# PROBLEM TO WORK ON
Only lines that contain the word "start" are to be returned from the data below.
###
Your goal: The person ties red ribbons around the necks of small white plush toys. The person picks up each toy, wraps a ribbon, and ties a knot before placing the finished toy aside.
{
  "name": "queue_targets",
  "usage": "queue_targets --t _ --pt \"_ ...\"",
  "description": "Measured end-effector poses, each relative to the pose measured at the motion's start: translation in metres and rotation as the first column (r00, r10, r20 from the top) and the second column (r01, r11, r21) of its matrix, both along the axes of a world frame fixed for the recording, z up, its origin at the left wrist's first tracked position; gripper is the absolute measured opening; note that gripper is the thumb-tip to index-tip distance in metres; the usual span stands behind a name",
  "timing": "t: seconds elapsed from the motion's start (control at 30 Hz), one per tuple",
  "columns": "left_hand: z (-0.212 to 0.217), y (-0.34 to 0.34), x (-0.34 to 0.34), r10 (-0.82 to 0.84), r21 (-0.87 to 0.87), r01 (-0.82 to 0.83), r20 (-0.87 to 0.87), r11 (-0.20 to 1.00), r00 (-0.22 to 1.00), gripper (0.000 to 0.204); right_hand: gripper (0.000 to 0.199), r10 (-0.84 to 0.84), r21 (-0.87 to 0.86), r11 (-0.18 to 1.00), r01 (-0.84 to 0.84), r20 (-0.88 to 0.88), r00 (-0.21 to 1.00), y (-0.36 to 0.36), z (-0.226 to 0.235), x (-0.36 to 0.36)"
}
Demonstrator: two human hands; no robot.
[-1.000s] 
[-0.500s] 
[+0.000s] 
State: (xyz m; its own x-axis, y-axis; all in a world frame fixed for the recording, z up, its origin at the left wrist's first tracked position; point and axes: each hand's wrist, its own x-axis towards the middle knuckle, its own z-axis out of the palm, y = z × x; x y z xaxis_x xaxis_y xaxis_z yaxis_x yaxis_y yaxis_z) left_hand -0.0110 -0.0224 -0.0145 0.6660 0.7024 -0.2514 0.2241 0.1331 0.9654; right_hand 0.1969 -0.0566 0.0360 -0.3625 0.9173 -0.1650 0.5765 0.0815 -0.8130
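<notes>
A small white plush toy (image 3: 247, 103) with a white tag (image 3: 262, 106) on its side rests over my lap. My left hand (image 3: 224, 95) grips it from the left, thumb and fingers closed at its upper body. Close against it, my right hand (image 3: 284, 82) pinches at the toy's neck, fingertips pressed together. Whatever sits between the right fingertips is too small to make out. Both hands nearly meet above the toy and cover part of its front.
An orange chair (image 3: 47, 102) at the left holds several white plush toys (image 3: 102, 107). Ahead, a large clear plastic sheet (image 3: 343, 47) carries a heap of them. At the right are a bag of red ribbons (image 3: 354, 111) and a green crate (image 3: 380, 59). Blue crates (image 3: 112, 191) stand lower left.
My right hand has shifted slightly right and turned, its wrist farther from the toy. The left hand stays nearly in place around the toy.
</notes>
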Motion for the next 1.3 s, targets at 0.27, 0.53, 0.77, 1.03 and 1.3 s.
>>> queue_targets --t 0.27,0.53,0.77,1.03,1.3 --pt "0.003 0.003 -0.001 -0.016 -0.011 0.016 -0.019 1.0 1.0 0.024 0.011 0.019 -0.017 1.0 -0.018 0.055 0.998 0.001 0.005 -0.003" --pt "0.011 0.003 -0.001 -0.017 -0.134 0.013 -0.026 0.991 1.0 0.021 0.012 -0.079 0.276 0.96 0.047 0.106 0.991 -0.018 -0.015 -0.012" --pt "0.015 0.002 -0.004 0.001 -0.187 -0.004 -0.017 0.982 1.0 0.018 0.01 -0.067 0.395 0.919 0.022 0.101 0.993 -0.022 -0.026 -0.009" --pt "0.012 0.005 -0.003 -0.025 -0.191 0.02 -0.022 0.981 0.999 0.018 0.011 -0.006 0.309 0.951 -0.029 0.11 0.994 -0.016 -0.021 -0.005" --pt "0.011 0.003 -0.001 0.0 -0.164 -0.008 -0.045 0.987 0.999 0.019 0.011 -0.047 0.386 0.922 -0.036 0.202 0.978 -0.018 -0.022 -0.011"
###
# RESPONSE TO THIS EXERCISE
  "description": "Measured end-effector poses, each relative to the pose measured at the motion's start: translation in metres and rotation as the first column (r00, r10, r20 from the top) and the second column (r01, r11, r21) of its matrix, both along the axes of a world frame fixed for the recording, z up, its origin at the left wrist's first tracked position; gripper is the absolute measured opening; note that gripper is the thumb-tip to index-tip distance in metres; the usual span stands behind a name",
  "timing": "t: seconds elapsed from the motion's start (control at 30 Hz), one per tuple",

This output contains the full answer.